それからすっかり日が暮れたのに、花凛は全然オフィスに来ない。
LINEの既読さえつかないから、事故にでもあったのかと心配になってくる。
しつこく電話して、何度目かでやっと出た。
『はい…』
「お前、今どこ?」
『え…あ…家』
「え?なんで?もう6時過ぎたよ?」
オフィスに来てって、俺言ったよな??
『あ…私ちょっと具合悪い。ごめん。だから…今日無理…』
「えっ??俺そっち行こうか」
いや、行かなきゃだろ。だって昼間元気だったのに、具合悪いとか…
『あ、いい。明日仕事だし…ほんとすぐ寝ちゃう』
「何、具合悪いってどこ悪いんだよ、頭?おなか?」
心配だ。夕飯とかどうしたんだろ…
俺は腕時計を確認すると、何かを買って持って行こうかって…
『あ…ごめん。
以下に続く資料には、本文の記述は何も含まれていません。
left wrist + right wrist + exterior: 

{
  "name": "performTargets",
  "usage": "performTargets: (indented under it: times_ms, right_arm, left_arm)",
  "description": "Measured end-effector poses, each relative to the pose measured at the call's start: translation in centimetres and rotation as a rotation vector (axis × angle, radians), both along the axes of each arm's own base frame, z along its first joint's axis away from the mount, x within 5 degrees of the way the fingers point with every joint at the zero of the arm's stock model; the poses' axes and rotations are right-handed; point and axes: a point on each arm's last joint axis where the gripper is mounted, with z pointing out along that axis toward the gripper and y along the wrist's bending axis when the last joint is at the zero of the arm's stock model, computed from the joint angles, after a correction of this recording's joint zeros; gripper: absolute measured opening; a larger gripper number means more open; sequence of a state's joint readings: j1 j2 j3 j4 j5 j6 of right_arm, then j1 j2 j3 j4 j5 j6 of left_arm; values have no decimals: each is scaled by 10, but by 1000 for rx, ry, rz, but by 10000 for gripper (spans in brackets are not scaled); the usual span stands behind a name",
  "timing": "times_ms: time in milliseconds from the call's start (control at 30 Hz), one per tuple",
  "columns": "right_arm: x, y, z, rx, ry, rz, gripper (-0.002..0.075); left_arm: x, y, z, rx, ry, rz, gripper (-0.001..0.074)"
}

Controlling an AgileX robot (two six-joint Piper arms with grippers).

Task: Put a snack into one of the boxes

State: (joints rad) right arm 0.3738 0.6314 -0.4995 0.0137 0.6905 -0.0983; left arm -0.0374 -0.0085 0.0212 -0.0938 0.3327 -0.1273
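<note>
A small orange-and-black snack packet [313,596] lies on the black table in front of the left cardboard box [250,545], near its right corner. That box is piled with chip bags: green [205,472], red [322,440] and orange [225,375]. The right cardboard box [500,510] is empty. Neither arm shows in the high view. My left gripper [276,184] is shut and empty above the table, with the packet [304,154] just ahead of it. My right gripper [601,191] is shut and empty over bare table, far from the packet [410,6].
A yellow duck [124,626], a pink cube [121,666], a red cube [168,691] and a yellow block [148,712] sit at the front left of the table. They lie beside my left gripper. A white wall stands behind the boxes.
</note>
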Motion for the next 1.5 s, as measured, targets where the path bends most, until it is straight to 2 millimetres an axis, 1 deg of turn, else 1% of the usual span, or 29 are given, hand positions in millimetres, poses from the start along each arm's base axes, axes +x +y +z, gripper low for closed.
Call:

また連絡する』
声も全く覇気がなくて、今にも消えそうだ…
「ほんとに大丈夫なのか?」
『うん。またね』
いや、またね。って…
『おい、花凛…』
何でこういう時、頼らないんだって…そう聞こうとしたら切られた。
具合悪いって…
めちゃくちゃ心配だよ!どうすればいい…
やっぱ行った方がいいかな?おかゆとか作りに行くべきか??
でも花凛、寝るって言ってたな…
万年寝不足の花凛が、寝たいって言ってるのに、俺邪魔しに行くとか…
それから俺は、朔に電話を掛けた。
『はい』
「朔?」
『どうしたの?』
「お前もう飯食った?」
『いや…さっきイベント終わって…今家帰ってきたとこ』
「ふうん」
『なに?花凛また忙しいの?』
「あいつ…体調悪いみたいで…」
『え?大丈夫なの?どこが悪いの?』
「あー…頭とか腹とか?寝込んでんだ」
『心配だな…』
「お前は心配しなくていいんだよ」
『はいはい』
そう言って小さく笑った朔。
「ちょっと相談したいことあるんだけど、明日の夜空いてる?」
『あー、明日は中目の寿月堂の社長と会食なんだ』
「あぁ…あの和菓子屋の…」
あの朔のファンのおじさんか。
『木曜なら空いてるよ』
「俺水曜からシリコンバレー行くんだ。じゃあ帰ったらまた連絡する」
『わかった』
「じゃあ、またな」
『うん』
はぁ…朔もダメか…
ちょっと相談したいことあったんだけど、それは来週だな。
今日はおとなしく家帰ろ。
その前にもう一回花凛に電話を掛けてみる。
寝たみたいで出ないから、ちょっと起きたかもなってまたかけてみるけど出ない。
まぁ…朝まで寝るな。これは…
水曜出発するから、明日の夜でも会っとくかな。
花凛会社に迎えに行くとか…
いや…会ってたらまたあいつ、寝不足になるしな…
アメリカ出張終わるまで、そっとしとくか…
そしたら、体調戻るだろ。
俺は単純に、そう考えていた。
「……お土産、何がいいかな…」
そう小さく呟いて、スマホを机に伏せる。
……その時の俺はまだ、
花凛が俺に対して、静かに怒っていることに全く気づいていなかった。